Omitting all images, set down every line below exactly as it appears.
###
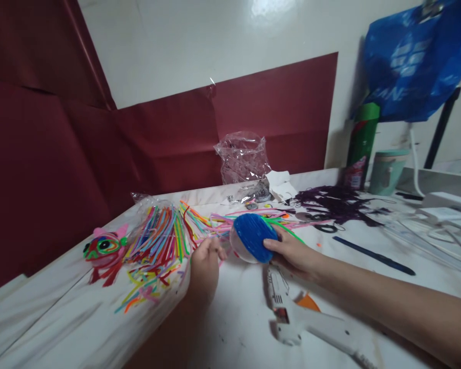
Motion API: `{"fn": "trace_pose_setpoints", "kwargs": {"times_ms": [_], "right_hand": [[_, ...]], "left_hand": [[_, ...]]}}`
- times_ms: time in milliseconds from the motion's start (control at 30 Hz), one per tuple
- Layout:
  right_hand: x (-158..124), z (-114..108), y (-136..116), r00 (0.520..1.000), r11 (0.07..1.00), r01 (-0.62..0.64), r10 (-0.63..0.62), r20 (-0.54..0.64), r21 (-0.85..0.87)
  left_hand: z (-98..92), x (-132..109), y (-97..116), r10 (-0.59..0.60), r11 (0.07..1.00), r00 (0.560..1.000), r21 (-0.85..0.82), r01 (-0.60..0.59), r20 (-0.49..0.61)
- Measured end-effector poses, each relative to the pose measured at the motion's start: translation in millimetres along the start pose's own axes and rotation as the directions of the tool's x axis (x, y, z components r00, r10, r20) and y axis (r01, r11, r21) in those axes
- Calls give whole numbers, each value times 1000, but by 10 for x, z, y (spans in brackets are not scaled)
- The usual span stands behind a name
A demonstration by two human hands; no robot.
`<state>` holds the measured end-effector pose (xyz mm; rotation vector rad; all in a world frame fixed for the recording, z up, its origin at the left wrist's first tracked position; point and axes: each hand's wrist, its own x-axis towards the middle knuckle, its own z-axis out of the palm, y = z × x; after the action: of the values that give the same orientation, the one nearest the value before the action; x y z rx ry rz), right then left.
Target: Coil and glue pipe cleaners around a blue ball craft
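At the far left of the table, a clear bag sits around the far end of a bundle of colourful fuzzy sticks; their near ends spread out onto the tabletop. Another clear bag stands crumpled at the far middle, against dark red paper; its contents are hard to make out. At the far right, a green cup wears a lid, which hides its inside, and stands just right of a green can. A blue bag hangs above them, its contents out of sight.

The ball, part clear and part covered in blue, is in the right hand, which is closed around its right side, thumb on the near face and fingers behind. The left hand is just left of the ball, fingers curled in; whether it pinches anything cannot be told. A glue gun lies on the near side, below the ball and right hand.
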<state>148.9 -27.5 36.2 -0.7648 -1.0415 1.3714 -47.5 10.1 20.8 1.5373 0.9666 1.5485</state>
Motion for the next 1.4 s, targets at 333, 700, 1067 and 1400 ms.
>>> {"fn": "trace_pose_setpoints", "kwargs": {"times_ms": [333,700,1067,1400], "right_hand": [[3,-9,115,992,992,64,-75,-100,-112],[-63,65,91,973,972,38,-89,-213,-232],[138,-201,78,999,958,0,-13,44,286],[81,-253,24,933,905,-116,-41,356,408]], "left_hand": [[55,-156,147,652,608,716,392,-691,251],[111,-199,135,589,644,784,473,-601,196],[68,-69,187,3,998,1000,55,-2,-20],[69,-72,153,-102,995,986,24,100,134]]}}
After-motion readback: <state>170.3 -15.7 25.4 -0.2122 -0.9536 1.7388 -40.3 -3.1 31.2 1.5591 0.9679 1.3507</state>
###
◆ Solution for this exercise:
Motion API: `{"fn": "trace_pose_setpoints", "kwargs": {"times_ms": [_], "right_hand": [[_, ...]], "left_hand": [[_, ...]]}}`
- times_ms: time in milliseconds from the motion's start (control at 30 Hz), one per tuple
- Layout:
  right_hand: x (-158..124), z (-114..108), y (-136..116), r00 (0.520..1.000), r11 (0.07..1.00), r01 (-0.62..0.64), r10 (-0.63..0.62), r20 (-0.54..0.64), r21 (-0.85..0.87)
  left_hand: z (-98..92), x (-132..109), y (-97..116), r10 (-0.59..0.60), r11 (0.07..1.00), r00 (0.560..1.000), r21 (-0.85..0.82), r01 (-0.60..0.59), r20 (-0.49..0.61)
- Measured end-effector poses, each relative to the pose measured at the motion's start: translation in millimetres along the start pose's own axes and rotation as the directions of the tool's x axis (x, y, z components r00, r10, r20) and y axis (r01, r11, r21) in those axes
- Calls give whole numbers, each value times 1000, but by 10 for x, z, y (spans in brackets are not scaled)
- The usual span stands behind a name
A demonstration by two human hands; no robot.
`<state>` holds the measured end-effector pose (xyz mm; rotation vector rad; all in a world frame fixed for the recording, z up, its origin at the left wrist's first tracked position; point and axes: each hand's wrist, its own x-axis towards the middle knuckle, its own z-axis out of the palm, y = z × x; after the action: of the values that give the same orientation, the one nearest the value before the action; x y z rx ry rz), right then left.
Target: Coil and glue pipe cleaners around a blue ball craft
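At the far left of the table, a clear bag sits around the far end of a bundle of colourful fuzzy sticks; their near ends spread out onto the tabletop. Another clear bag stands crumpled at the far middle, against dark red paper; its contents are hard to make out. At the far right, a green cup wears a lid, which hides its inside, and stands just right of a green can. A blue bag hangs above them, its contents out of sight.

The ball, part clear and part covered in blue, is in the right hand, which is closed around its right side, thumb on the near face and fingers behind. The left hand is just left of the ball, fingers curled in; whether it pinches anything cannot be told. A glue gun lies on the near side, below the ball and right hand.
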<state>148.9 -27.5 36.2 -0.7648 -1.0415 1.3714 -47.5 10.1 20.8 1.5373 0.9666 1.5485</state>
Motion for the next 1.4 s, targets at 333, 700, 1067 and 1400 ms.
>>> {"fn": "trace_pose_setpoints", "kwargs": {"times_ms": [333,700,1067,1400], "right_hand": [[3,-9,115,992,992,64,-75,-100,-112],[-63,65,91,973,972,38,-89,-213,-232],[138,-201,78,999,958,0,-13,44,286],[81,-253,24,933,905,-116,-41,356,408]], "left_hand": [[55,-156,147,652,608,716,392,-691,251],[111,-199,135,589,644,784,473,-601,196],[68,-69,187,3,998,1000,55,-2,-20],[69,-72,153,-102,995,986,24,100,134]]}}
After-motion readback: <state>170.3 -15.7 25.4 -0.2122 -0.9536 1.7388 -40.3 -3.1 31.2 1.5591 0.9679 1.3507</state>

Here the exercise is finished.